WRN: No matching native image found.

Slow

LOG: Start binding of native image mscorlib, Version=2.0.0.0, Culture=neutral, PublicKeyToken=b77a5c561934e089.
LOG: Start validating native image mscorlib, Version=2.0.0.0, Culture=neutral, PublicKeyToken=b77a5c561934e089.
LOG: Bind to native image succeeded.

CustomMarshalers

CustomMarshalers, Version=2.0.0.0, Culture=neutral, PublicKeyToken=b03f5f7f11d50a3a

Fast

LOG: Start binding of native image CustomMarshalers, Version=2.0.0.0, Culture=neutral, PublicKeyToken=b03f5f7f11d50a3a.
LOG: Start validating native image CustomMarshalers, Version=2.0.0.0, Culture=neutral, PublicKeyToken=b03f5f7f11d50a3a.
WRN: Native image does not satisfy request. Looking for next native image.
WRN: No matching native image found.

Slow

LOG: Start binding of native image CustomMarshalers, Version=2.0.0.0, Culture=neutral, PublicKeyToken=b03f5f7f11d50a3a.
LOG: Start validating native image CustomMarshalers, Version=2.0.0.0, Culture=neutral, PublicKeyToken=b03f5f7f11d50a3a.
LOG: Start validating all the dependencies.
LOG: [Level 1]Start validating native image dependency mscorlib, Version=2.0.0.0, Culture=neutral, PublicKeyToken=b77a5c561934e089.
LOG: Dependency evaluation succeeded.
LOG: [Level 1]Start validating IL dependency Microsoft.VisualC, Version=8.0.0.0, Culture=neutral, PublicKeyToken=b03f5f7f11d50a3a.
LOG: Dependency evaluation succeeded.
LOG: Validation of dependencies succeeded.
LOG: Start loading all the dependencies into load context.
LOG: Loading of dependencies succeeded.
LOG: Bind to native image succeeded.
Native image has correct version information.
Attempting to use native image C:\WINDOWS\assembly\NativeImages_v2.0.50727_32\CustomMarshalers\3e6deccf191ab943d3a0812a38ab5c97\CustomMarshalers.ni.dll.
Native image successfully used.

So it looks like we get a big performance boost when the native image is not used.

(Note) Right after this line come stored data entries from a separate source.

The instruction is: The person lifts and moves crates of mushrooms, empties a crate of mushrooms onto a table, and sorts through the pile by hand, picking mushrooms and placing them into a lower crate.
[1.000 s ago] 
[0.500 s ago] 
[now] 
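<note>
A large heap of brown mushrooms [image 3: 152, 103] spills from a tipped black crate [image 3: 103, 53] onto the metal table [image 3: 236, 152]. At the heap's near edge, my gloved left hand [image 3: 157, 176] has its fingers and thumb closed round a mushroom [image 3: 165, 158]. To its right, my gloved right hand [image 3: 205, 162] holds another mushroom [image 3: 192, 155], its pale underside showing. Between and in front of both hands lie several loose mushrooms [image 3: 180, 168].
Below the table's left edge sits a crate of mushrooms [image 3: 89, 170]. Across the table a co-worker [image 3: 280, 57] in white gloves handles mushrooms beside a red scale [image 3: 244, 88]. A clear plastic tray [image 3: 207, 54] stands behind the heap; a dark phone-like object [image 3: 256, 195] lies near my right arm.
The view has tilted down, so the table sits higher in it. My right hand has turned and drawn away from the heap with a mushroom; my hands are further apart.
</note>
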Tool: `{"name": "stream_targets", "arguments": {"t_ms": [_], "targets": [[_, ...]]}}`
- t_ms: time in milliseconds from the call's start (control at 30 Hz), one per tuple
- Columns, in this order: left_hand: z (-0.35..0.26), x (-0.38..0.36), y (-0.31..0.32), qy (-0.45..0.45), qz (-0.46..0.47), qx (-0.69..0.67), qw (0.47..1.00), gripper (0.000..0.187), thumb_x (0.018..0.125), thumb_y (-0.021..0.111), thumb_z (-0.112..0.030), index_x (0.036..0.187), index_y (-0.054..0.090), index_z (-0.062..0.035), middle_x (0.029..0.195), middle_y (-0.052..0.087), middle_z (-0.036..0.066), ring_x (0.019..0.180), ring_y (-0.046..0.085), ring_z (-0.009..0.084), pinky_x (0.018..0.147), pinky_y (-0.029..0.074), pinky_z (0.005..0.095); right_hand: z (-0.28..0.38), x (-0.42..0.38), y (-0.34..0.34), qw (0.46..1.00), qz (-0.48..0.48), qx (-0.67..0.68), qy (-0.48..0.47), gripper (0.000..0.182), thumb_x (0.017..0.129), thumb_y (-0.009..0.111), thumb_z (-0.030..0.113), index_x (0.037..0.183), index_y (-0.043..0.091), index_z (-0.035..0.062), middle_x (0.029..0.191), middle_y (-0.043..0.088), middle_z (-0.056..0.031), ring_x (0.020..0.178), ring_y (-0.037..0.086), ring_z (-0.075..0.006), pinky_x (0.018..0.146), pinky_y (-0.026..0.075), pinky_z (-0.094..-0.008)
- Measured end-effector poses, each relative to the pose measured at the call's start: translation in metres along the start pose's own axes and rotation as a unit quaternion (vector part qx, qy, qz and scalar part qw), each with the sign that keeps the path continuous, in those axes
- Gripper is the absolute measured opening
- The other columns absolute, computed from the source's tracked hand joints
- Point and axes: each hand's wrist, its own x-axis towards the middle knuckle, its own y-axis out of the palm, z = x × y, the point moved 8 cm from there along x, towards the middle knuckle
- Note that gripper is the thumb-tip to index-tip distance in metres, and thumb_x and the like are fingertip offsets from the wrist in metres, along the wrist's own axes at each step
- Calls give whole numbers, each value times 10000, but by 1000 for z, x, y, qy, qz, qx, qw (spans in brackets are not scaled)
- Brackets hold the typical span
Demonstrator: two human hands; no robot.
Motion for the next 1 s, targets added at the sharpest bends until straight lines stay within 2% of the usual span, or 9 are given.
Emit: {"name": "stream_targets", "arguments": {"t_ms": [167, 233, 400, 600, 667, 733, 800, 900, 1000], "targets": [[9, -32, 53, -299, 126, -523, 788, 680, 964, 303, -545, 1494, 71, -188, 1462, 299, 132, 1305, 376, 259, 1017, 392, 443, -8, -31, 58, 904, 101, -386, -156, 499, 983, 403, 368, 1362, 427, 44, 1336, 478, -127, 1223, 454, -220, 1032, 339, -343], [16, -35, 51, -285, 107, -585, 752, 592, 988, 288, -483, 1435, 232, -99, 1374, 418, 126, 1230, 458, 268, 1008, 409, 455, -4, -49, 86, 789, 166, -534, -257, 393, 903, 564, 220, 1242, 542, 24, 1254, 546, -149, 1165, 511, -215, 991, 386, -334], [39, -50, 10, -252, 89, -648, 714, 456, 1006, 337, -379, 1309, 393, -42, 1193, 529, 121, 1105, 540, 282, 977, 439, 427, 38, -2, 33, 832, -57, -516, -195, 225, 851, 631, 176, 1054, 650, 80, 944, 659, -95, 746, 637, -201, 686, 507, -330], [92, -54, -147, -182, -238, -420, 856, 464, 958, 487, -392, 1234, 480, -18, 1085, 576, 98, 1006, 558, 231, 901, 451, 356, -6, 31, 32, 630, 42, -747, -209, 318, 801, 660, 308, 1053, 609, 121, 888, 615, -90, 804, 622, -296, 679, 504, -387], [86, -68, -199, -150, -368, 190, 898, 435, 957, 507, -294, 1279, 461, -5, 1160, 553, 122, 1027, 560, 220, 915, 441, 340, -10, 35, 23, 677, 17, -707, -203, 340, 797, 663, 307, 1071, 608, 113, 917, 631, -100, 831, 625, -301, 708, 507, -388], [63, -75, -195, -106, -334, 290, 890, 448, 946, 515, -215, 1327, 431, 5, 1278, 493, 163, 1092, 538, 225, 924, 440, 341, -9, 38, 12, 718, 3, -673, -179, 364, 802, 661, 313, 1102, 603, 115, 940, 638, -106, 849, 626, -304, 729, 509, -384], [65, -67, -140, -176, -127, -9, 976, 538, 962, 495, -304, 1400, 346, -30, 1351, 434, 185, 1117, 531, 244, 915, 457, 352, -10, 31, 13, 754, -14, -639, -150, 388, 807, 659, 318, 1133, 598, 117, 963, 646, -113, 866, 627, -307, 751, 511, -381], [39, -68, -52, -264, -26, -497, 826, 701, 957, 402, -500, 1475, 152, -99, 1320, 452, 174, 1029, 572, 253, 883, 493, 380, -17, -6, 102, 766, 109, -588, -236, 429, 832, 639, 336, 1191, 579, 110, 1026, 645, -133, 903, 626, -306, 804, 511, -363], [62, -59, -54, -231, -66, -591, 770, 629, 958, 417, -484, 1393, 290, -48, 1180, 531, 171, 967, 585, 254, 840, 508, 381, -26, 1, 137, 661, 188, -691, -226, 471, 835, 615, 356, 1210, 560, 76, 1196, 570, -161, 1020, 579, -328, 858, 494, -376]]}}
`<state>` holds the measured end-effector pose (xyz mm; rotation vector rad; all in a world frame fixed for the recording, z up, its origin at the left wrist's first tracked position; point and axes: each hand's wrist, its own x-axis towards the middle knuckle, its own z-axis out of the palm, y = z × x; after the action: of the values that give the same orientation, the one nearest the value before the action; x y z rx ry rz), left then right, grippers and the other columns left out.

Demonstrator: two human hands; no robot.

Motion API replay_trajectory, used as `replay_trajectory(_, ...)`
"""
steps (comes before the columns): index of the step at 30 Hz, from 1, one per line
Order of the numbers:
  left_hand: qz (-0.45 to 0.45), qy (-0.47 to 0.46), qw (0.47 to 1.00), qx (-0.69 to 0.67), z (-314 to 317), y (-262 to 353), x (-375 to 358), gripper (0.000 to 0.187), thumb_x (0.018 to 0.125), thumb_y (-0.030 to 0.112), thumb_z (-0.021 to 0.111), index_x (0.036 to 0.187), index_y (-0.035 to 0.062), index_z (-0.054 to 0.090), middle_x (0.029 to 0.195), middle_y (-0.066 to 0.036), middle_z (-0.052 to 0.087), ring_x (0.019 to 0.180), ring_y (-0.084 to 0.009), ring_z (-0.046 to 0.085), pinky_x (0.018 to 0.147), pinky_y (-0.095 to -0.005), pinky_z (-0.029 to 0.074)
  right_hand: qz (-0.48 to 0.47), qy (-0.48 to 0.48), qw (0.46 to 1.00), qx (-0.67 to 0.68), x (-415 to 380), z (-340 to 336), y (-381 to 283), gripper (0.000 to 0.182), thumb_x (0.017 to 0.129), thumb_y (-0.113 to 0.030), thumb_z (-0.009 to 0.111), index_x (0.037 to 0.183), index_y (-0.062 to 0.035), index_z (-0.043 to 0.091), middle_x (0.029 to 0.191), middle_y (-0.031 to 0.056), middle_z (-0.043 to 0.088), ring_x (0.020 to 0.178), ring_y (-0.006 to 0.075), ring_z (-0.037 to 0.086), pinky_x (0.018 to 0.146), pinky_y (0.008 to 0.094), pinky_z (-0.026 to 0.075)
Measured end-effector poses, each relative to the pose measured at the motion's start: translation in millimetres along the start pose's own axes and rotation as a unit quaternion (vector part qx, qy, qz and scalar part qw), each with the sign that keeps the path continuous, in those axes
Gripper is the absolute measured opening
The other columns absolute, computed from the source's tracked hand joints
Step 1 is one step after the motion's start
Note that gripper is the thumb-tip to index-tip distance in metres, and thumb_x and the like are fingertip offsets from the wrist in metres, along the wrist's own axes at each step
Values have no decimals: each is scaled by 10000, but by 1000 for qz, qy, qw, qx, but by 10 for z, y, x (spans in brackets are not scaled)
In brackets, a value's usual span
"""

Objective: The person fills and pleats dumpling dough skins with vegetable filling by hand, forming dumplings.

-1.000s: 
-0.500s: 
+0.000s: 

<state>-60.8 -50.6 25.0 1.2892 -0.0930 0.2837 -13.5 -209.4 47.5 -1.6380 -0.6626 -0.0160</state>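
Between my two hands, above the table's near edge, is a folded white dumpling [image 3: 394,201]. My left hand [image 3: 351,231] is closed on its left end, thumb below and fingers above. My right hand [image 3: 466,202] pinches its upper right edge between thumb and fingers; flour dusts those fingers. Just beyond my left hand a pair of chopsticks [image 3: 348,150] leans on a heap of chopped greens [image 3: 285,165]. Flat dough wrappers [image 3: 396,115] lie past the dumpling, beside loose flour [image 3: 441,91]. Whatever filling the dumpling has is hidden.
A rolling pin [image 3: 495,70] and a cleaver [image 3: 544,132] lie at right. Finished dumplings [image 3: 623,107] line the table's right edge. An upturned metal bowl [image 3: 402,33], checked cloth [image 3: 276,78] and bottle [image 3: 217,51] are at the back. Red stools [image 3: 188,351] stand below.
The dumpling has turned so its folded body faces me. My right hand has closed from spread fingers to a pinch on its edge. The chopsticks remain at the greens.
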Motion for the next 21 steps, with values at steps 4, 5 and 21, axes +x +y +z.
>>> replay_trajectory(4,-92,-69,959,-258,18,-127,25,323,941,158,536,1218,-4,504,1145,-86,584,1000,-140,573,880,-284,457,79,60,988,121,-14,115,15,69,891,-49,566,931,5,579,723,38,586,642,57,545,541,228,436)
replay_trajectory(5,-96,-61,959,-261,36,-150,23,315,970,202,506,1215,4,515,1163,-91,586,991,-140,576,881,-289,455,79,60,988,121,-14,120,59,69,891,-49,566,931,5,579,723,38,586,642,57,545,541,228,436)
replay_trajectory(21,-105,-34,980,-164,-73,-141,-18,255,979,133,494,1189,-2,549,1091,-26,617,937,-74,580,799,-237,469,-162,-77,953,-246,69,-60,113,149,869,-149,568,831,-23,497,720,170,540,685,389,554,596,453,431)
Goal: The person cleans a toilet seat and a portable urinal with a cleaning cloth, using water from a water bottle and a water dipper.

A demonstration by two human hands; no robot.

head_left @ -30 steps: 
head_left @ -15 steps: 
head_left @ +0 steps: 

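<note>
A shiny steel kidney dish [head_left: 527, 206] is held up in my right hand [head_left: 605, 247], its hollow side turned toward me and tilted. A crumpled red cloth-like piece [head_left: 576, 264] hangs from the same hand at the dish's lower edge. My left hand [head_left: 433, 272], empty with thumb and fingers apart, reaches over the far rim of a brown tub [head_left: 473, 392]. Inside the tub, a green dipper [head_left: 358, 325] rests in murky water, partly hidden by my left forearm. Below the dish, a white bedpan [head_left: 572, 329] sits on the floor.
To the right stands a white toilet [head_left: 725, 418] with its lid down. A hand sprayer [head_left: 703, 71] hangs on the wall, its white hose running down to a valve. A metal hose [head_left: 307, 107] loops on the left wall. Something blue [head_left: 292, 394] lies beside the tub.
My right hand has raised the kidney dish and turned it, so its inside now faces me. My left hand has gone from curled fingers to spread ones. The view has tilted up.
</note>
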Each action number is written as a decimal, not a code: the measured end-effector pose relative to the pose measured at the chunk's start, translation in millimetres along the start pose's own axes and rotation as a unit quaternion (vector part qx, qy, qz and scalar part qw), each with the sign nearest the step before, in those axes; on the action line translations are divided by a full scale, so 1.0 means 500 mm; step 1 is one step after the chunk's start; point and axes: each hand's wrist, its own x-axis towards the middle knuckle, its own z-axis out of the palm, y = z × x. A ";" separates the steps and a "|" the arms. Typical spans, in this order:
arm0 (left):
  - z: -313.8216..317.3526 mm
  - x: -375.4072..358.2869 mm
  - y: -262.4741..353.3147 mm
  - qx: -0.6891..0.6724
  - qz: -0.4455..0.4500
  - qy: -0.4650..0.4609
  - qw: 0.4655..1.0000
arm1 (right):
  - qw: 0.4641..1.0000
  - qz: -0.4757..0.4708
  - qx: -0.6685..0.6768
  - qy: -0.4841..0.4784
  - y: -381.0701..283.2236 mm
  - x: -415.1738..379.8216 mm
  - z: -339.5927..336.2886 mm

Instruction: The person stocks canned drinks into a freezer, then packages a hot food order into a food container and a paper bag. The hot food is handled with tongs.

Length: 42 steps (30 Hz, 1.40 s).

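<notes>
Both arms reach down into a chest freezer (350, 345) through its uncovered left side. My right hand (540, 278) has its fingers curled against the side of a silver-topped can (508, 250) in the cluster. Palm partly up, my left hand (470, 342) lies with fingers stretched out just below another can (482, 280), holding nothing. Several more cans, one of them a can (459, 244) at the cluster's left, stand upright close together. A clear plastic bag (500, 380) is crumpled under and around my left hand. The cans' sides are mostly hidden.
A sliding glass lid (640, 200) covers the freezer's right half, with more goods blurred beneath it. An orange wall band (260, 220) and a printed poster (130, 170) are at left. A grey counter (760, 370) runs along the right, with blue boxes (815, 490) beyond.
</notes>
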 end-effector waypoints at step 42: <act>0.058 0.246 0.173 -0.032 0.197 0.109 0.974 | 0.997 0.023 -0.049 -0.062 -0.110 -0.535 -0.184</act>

Why would this bind fail in one case and succeed in an other, and how do we force the application to not use the native image?

UPDATE 3

The oddness continues. If I run this code in VS 2010 in a test method using the R# test runner, or the in-built Visual Studio test runner then it runs at the fast speed.

I have tried wrapping this code in an assembly and then loading that dynamically and that makes no difference.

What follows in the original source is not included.